Compilation of documentary, videos and live footage marking the 35th anniversary of the Krautrockers. Though their backgrounds were in jazz and classical, they blasted rock into the future via its first principles through repetitive, improvised sessions. This DVD has live material from Cologne and a '76 slot on TOTP playing their one hit, "I Want More". The live footage is irretrievably '70s in its visual mixture of the garish and dismal but the music's way out and beyond. Interviews confirm the cerebral underpinning of this most deceptively primal of bands.

Girl On A Motorcycle

Originally released in 1968 as Naked Under Leather, this infamous Marianne Faithfull fantasy is more legendary than it is actually any good.
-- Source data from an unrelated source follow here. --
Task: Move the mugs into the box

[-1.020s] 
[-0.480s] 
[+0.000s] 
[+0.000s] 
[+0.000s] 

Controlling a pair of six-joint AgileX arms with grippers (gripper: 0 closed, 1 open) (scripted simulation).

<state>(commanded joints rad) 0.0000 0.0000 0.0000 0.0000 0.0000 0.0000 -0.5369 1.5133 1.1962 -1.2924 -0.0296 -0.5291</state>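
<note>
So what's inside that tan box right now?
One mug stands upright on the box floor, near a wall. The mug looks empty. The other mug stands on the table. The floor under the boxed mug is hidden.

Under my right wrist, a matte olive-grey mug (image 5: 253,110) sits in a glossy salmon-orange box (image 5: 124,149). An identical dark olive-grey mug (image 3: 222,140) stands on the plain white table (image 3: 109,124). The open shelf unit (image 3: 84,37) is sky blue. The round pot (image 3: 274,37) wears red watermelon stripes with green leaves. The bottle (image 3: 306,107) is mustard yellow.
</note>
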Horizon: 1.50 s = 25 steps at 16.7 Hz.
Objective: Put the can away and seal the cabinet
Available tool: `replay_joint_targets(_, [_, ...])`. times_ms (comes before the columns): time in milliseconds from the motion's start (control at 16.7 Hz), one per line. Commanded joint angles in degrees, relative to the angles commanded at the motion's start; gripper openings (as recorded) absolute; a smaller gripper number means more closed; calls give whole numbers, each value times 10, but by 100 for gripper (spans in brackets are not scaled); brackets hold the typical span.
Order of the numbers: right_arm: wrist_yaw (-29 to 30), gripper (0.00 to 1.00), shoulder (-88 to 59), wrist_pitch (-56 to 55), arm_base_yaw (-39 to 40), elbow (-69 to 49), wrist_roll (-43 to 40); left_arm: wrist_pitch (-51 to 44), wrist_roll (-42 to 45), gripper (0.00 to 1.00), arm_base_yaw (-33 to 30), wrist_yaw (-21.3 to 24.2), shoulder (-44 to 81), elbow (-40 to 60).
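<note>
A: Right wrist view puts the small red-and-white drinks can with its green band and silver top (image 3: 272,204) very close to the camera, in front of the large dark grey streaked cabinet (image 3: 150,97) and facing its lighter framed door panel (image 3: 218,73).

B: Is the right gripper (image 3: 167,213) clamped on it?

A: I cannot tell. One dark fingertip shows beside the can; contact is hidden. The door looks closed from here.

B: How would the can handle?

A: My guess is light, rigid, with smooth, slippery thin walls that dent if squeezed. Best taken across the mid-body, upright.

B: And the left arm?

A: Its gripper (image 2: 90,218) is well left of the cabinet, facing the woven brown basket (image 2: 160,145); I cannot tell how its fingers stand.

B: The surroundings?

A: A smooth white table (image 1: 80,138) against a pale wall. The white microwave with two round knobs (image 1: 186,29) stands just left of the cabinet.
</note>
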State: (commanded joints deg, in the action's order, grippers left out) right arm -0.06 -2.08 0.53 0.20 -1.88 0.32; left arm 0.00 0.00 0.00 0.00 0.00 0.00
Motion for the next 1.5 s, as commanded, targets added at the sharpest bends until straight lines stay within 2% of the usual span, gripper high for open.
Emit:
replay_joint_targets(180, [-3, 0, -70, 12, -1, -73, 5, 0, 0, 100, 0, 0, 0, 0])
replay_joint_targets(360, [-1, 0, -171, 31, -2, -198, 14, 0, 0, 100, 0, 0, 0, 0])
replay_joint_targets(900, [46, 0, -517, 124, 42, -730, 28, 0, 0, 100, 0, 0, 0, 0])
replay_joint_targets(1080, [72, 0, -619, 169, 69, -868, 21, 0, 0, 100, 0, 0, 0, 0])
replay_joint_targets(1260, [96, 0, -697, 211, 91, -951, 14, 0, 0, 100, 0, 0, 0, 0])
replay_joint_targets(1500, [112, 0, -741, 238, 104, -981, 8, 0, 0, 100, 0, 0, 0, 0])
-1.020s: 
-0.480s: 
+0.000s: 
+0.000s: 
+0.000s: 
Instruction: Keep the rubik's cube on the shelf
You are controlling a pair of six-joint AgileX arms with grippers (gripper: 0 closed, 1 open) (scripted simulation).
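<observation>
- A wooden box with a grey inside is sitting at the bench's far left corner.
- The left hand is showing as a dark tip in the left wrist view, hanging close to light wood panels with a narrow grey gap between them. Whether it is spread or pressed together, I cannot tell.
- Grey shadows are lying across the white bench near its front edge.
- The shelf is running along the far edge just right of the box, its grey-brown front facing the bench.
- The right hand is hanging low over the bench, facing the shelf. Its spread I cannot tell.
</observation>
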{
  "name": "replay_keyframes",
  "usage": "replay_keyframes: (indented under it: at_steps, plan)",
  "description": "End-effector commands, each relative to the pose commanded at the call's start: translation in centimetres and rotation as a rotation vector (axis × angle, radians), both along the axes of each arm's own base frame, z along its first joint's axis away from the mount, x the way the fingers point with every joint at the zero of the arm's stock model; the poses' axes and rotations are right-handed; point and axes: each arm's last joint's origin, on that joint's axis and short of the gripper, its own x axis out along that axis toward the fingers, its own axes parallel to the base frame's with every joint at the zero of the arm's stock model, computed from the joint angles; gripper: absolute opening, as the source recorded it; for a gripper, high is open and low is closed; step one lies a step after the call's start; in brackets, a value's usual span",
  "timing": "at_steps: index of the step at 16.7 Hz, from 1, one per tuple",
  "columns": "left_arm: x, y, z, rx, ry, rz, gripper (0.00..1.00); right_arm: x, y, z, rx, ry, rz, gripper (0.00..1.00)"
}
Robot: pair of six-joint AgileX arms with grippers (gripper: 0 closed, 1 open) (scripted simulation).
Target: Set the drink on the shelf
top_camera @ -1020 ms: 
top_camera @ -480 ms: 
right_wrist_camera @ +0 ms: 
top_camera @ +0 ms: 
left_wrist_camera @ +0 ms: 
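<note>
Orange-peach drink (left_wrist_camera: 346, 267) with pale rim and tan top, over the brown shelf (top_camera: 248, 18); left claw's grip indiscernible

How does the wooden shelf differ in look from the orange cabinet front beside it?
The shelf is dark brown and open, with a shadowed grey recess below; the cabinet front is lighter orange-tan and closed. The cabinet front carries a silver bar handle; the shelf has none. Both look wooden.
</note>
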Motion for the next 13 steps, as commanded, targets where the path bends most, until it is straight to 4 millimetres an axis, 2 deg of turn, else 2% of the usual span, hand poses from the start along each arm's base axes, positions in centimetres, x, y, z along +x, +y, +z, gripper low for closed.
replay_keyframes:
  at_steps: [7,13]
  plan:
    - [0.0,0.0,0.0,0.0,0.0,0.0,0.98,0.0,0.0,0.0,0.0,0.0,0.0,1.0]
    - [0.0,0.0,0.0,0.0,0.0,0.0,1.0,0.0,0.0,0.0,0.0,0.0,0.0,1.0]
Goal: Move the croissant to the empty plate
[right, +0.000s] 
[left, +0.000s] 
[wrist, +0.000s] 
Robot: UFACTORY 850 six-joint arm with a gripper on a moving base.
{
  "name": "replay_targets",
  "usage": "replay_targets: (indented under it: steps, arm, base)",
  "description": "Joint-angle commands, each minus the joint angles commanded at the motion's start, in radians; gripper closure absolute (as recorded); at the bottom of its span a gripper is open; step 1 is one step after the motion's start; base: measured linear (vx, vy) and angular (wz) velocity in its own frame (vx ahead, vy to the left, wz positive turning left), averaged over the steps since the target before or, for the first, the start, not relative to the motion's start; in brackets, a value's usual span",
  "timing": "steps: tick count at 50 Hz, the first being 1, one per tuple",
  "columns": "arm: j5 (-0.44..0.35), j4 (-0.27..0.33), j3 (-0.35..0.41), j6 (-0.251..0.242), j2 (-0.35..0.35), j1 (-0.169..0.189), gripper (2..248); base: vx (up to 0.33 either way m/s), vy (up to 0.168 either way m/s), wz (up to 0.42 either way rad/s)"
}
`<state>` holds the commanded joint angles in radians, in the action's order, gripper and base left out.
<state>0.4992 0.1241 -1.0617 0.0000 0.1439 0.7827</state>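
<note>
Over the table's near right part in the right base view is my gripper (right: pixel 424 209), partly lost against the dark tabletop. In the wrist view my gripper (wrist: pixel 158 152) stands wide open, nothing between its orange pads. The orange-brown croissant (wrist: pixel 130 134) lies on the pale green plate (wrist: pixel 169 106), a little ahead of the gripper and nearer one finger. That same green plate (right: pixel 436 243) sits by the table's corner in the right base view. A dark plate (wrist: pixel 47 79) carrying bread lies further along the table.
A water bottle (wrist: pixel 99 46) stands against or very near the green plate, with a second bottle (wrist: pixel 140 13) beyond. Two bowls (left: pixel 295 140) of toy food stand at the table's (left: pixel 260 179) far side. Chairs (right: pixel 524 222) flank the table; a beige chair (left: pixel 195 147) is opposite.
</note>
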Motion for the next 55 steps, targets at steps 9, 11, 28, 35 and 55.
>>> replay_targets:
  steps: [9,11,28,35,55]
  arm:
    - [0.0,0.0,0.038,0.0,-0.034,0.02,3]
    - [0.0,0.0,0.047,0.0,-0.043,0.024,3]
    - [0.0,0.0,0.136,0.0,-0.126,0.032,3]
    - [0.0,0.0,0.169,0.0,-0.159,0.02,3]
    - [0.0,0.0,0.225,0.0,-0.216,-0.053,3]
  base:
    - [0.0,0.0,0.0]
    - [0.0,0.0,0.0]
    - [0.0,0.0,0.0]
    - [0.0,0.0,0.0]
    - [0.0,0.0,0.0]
A bored small-town wife speeds off on her Harley Davidson to romp around with the Alain Delon of her imagination. An amusing piece of kitsch, bizarrely helmed by iconic cameraman Jack Cardiff. Had they spiked his tea?

Dark Blue

Tough thriller from director Ron Shelton based on a James Ellroy story. Kurt Russell is outstanding as veteran bad-ass Los Angeles cop Eldon Perry, who realises too late the waste he has made of his life. Great support from Brendan Gleeson as his malignant boss and Ving Rhames as the upright officer dedicated to bringing him down.

The Omega Man

Charlton Heston plays the Last Man On Earth after everybody else has been transformed by a plague into albino vampires in this so-so adaptation of Richard Matheson's novel I Am Legend. Some nice post-apocalyptic moments in the first half, but the vampires really aren't scary enough and the allegorical ending is on a par with a flying mallet. Disappointing.

The Matrix Reloaded

Taking apart their original monster hit, piecemeal, including smart cod-philosophy, brain-teasing story-twists, set-piece kung fu spectaculars and final-reel resurrections, and then reassembling it with a much bigger budget and a greater dollop of hubris, the Wachowski brothers here prove that limitless resources plus final cut can be a volatile mix.

The Desperate Hours

William Wyler's 1955 suspense classic, later remade by Michael Cimino, finds Humphrey Bogart frowning and sweating as only he can (in a role first played on stage by Paul Newman). Three on-the-run cons hold a family hostage in their home, but after plenty of mind games, the suburbanites outfox them. Humph had done it better in Key Largo, but it still crackles gamely.

The Heroes Of Telemark

Cracking old-school account of the Norwegian resistance's WWII attempts to destroy the Nazi factory responsible for developing Germany's atom bomb. Rousingly directed by Anthony Mann with the visual sweep typical of all his later productions (EI Cid, the first hour of Spartacus). Watch out for the curious sight of Kirk Douglas, in his prime here, acting brooding hambone Richard Harris off the screen.

Shane

The definitive Hollywood western, George Stevens' Shane has inimitable narrative momentum, rolling effortlessly from the introduction of Alan Ladd's buckskin dandy to the initial saloon tensions ("You talking to me?") and the epic punch-up, through the homesteader murder and the final confrontation with Jack Palance's beguiling assassin. Magnificent.

Anthem For Doomed Youth

Steve McQueen on mesmerising form in Don Siegel's bleak anti-war classic

2 Fast 2 Furious

This sequel to 2001's The Fast And The Furious delivers the same brand of out-and-out nonsense as the first instalment without ever pausing to miss Vin Diesel or Rob Cohen, the breakthrough star/director combo who went on to deliver the less entertaining XXX. Shaft director John Singleton is on hand to whip up some hip hop flavour. Enjoyably brain-dead tripe.